§ Source data:
+ + + + + + +

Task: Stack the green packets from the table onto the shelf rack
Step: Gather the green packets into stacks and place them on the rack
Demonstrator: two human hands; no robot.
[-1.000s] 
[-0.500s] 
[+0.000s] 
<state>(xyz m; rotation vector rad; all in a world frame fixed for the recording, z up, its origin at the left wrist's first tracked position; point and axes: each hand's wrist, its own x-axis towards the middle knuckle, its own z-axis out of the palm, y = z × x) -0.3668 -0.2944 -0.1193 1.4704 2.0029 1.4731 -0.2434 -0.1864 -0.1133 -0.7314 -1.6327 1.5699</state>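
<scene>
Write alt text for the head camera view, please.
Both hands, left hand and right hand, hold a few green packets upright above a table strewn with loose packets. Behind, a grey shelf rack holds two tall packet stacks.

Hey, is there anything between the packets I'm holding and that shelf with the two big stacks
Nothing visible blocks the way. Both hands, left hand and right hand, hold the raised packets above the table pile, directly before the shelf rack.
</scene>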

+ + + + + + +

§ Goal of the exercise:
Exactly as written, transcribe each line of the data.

§ Written solution:
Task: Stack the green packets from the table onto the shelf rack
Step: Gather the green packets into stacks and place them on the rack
Demonstrator: two human hands; no robot.
[-1.000s] 
[-0.500s] 
[+0.000s] 
<state>(xyz m; rotation vector rad; all in a world frame fixed for the recording, z up, its origin at the left wrist's first tracked position; point and axes: each hand's wrist, its own x-axis towards the middle knuckle, its own z-axis out of the palm, y = z × x) -0.3668 -0.2944 -0.1193 1.4704 2.0029 1.4731 -0.2434 -0.1864 -0.1133 -0.7314 -1.6327 1.5699</state>
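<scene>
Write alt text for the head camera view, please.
Both hands, left hand and right hand, hold a few green packets upright above a table strewn with loose packets. Behind, a grey shelf rack holds two tall packet stacks.

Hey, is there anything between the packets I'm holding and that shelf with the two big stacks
Nothing visible blocks the way. Both hands, left hand and right hand, hold the raised packets above the table pile, directly before the shelf rack.
</scene>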

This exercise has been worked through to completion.